De plus, je revisite toutes les méthodes imaginables de gestion de douleur. J’ai un diagnostic précis à considérer: c’est maintenant clair que ce n’est pas les antidépresseurs (souvent prescrits pour la douleur) et l’exercice physique qui vont tout résoudre. J’ai sorti mes vieilles références d’herboristerie. J’ai appelé une acupuncturiste. Dans mon temps libre, j’essaie de comprendre les mécanismes de l’inflammation dans le corps, et comment la douleur devient chronique. À part ma lecture, j’ai un régime strict de cours de ballet, d’étirements, de médicaments, de marche, de AINS, d’alimentation, de thés, de tisanes, de bains à la température aussi élevée que ma pauvre chaudière peut produire, de sommeil, tout pour gérer la douleur. Le moment que quelque chose interrompe la routine, c’est un peu comme jouer la roulette: flare-up inconfortable ou insupportable? Pendant quelques jours ou deux semaines? C'est le fun en tout cas quand t'as des tâches domestiques à faire, des proches qui ont besoin d'attention, une clientèle au travail à gérer...

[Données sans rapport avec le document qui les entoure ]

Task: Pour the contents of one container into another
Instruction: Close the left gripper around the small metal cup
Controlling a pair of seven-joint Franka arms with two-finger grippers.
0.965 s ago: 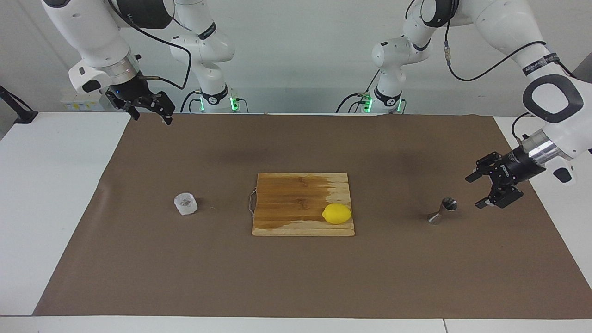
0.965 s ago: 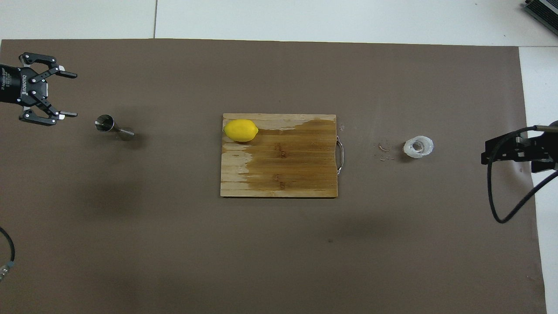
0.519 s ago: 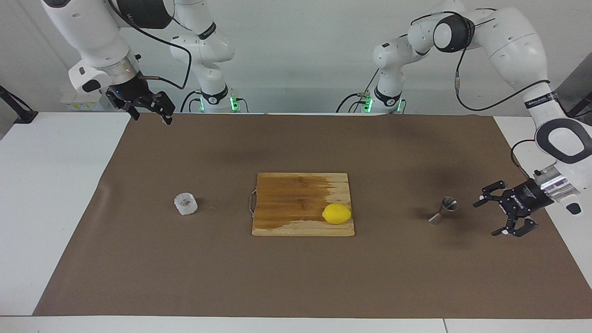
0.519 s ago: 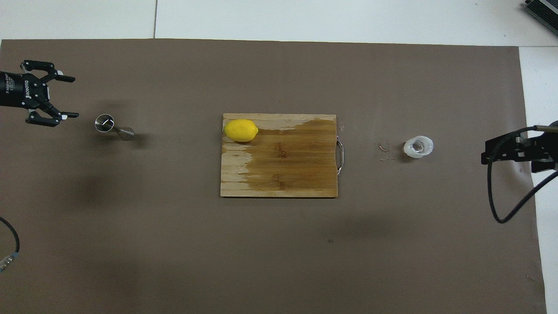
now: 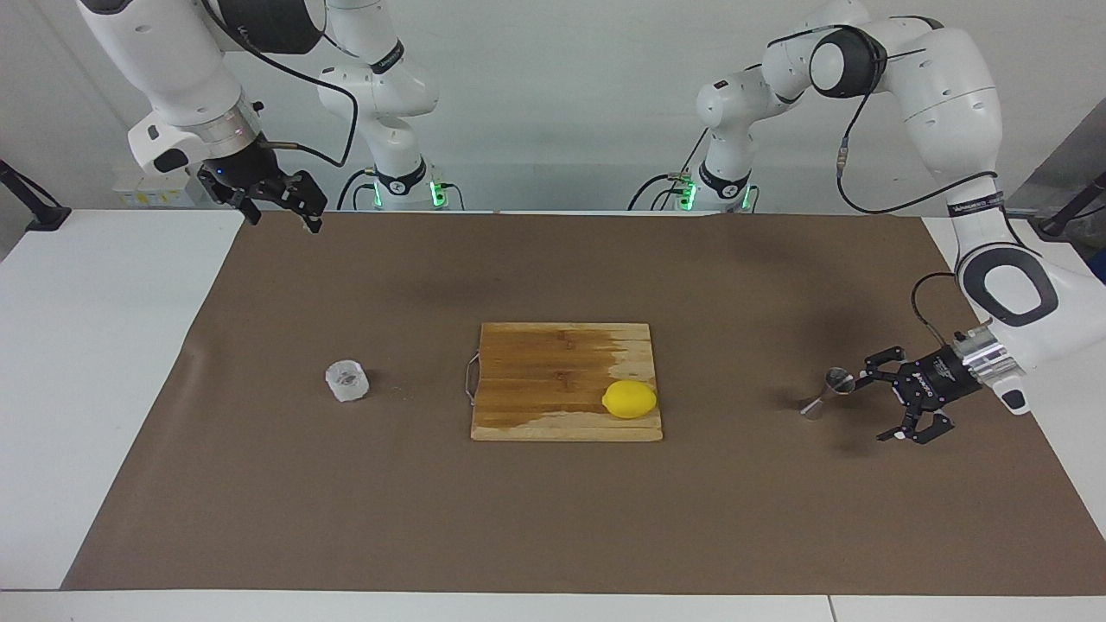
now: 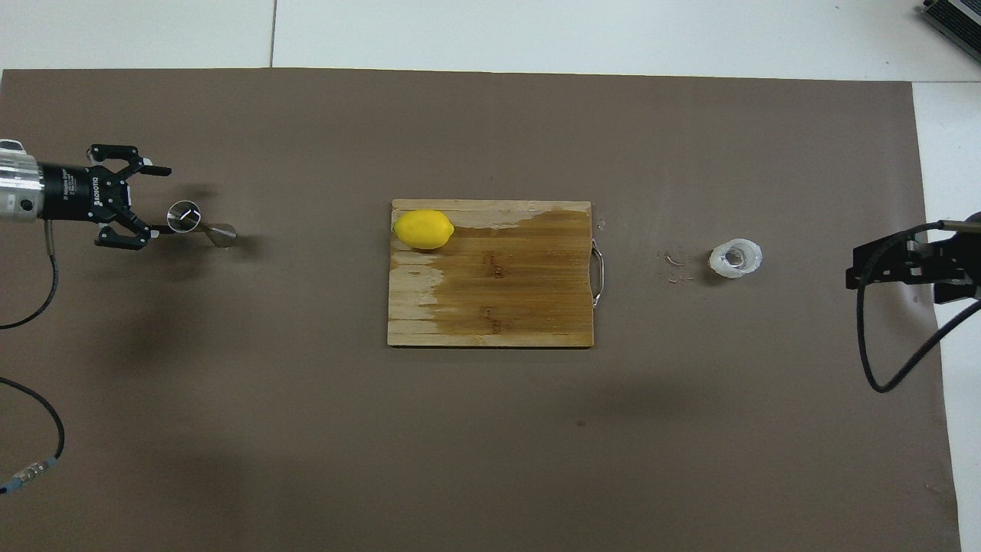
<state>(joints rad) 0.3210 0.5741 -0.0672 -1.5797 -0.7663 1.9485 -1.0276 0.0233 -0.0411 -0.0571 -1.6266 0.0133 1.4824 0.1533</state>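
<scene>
While I watch from my station, the scene reads as follows:

Left gripper: my left gripper (image 5: 871, 406) (image 6: 159, 201) lies low and level at the left arm's end of the table, pointing toward the jigger; its jaws stand wide and hold nothing.
Jigger: the steel jigger (image 5: 829, 390) (image 6: 192, 222) stands upright on the brown mat (image 5: 553, 518) (image 6: 490, 429), just beside my left fingertips; one fingertip (image 6: 159, 229) reaches close to its rim, though I cannot tell whether it touches.
Plastic cup: the translucent cup (image 5: 346, 380) (image 6: 735, 258) sits upright on the mat toward the right arm's end, well apart from the jigger, with a few droplets (image 6: 674, 264) beside it.
Right gripper: my right gripper (image 5: 281, 207) (image 6: 881, 266) hangs raised over the mat's edge by the right arm's base, waiting; I see its fingers parted and nothing between them.
Cutting board: the wooden board (image 5: 566, 382) (image 6: 490, 274) lies between cup and jigger, partly darkened with wet.
Lemon: the lemon (image 5: 629, 399) (image 6: 423, 229) rests on the board's corner toward the jigger.
</scene>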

Mes conditions chroniques sont une job à plein temps et il y a des jours où ça m’écrase. Oui, comme j’ai écrit au mois de février, mes niveaux de douleur sont beaucoup plus « gérables » qu’avant. Mais je dévoue un temps fou à ménager tous mes bobos. Pour chaque heure d’activité ou de travail sédentaire, facilement 2 heures de récupération sont à prévoir. Le nombrilisme inhérent dans tout ça me ronge, j’ai toujours la culpabilité que je me dévoue trop d’attention. Il y a un aspect de fatigue cérébrale, aussi. Je peux lire toutes les études à la noix** que je veux sur l’endométriose, mais je suis sans pouvoir. L’impuissance use, use, use.
Huit mois après mon diagnostic, je me retrouve face à un type d’épuisement que je reconnais bien: le devoir de se gérer à la minute près, sans savoir quel sera le caillou qui fera tout dégringoler, sans avoir accès à un soutien médical adapté ou bienveillant. Mes outils pour confronter cette fatigue sont malheureusement les mêmes que sa cause: patience, observation, optimisation. Avec un peu de chance, la stabilité d’une presque-routine d’énergie-écroulement me permettra de rêver à non seulement subir mais à possiblement pousser un peu contre mes limites. Je n’ai qu’à regarder où j’étais en avril 2021 pour constater que même si l’épuisement et le stress sont restés, il y a quand même eu des améliorations nettes à ma qualité de vie. C’est un des gros positifs d’un diagnostic: même quand on n’a pas l’appui que l’on mérite d’un système de santé bienveillant, même quand le fardeau mental est parfois écrasant, au moins — au moins! J’ai une aire de vent!
* Je n'ai rien trouvé de semblable pour le Québec donc on me permet de regarder vers une autre juridiction pour apprendre les critères de prise en charge (au moins en théorie).
** J'étais au fait en train d'écrire un billet sur ce sujet, au début, mais le billet s'est transformé en coup de gueule! Par contre, j'aimerais revenir là-dessus bientôt.